3

I have simply pitch detection. Input (microphone) data are passed to fft routine, then I'm looking for a pitch with maximum value It means:

Max(pow(data[i].getRe(), 2) + pow(data[i].getIm(), 2)) for 0<= i < SAmplesSize

I need it for detection of guitar string's primary frequency. It works well for freq 440 hz (and maybe higher, i didn't check that) downto 250 hz. Below this value detected frequency is twice as high as it should be, ie. for 195 hz detected frequency is about 380 hz. It looks like it detects higher harmonics below 250 hz. For pure 195 hz tone it detects perfectly, but for quitar string something is wrong.

Any suggestion what can cause that ? Or should I use more sophisticated pitch detection?
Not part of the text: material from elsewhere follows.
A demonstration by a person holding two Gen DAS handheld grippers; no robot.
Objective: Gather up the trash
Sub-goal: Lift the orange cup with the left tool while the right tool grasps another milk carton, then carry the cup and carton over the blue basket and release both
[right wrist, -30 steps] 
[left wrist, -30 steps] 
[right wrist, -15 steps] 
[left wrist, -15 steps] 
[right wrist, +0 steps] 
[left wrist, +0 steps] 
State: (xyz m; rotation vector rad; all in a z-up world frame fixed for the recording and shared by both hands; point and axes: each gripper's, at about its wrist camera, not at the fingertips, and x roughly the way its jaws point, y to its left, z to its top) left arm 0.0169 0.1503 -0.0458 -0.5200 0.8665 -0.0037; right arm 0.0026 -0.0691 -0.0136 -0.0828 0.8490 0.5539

Ps. sampling rate: 8000hz, input data size: 1024

cartoon_20
  • 303
  • 1
  • 4
  • 7

1 Answers1

1

I don't know about guitars specifically, but missing fundamentals seem to be quite common in acoustics. The Wikipedia page on pitch detection alludes to secondary processing steps after the FFT, perhaps one of these would be helpful.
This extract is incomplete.